What needs to be done:
The listing, minus its pictures, is to be given again exactly.

═══ Source data ═══

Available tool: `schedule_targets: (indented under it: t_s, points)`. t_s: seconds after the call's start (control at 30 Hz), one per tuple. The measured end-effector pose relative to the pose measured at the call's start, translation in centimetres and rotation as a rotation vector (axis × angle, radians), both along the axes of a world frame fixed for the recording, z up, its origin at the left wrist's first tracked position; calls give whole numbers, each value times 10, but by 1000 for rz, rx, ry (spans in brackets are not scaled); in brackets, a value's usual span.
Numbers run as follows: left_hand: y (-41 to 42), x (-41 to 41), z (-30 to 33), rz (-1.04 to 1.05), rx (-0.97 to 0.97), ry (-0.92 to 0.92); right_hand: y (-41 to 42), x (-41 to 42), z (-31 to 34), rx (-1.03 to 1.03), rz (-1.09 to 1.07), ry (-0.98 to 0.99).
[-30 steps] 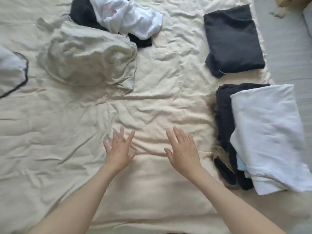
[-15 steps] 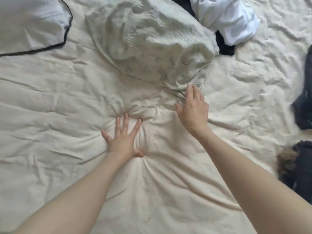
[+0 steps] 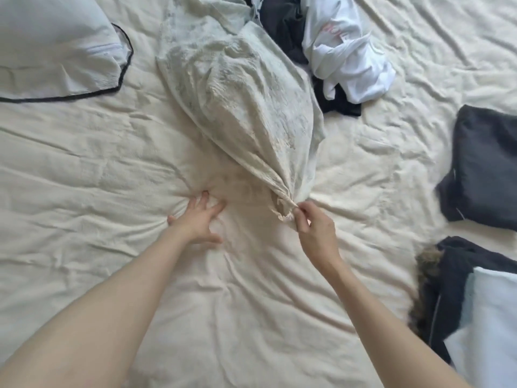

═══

Result for this exercise:
Available tool: `schedule_targets: (indented under it: t_s, points)`. t_s: seconds after the call's start (control at 30 Hz), one per tuple. The measured end-effector pose relative to the pose measured at the call's start, translation in centimetres and rotation as a rotation vector (axis × angle, radians), both along the axes of a world frame fixed for the recording, z up, its origin at the left wrist's first tracked position; calls give whole numbers, each value times 10, but by 1000 for rz, rx, ry (spans in brackets are not scaled); in brackets, a value's usual span.
Numbers run as follows: left_hand: y (-41 to 42), x (-41 to 41), z (-30 to 33), rz (-1.04 to 1.05), rx (-0.97 to 0.97), ry (-0.92 to 0.92); right_hand: y (-41 to 42), x (-41 to 42), z (-31 to 34), rx (-1.03 to 1.03), rz (-1.09 to 1.07), ry (-0.98 to 0.99).
[-30 steps] 
[-15 steps] 
[+0 steps] 

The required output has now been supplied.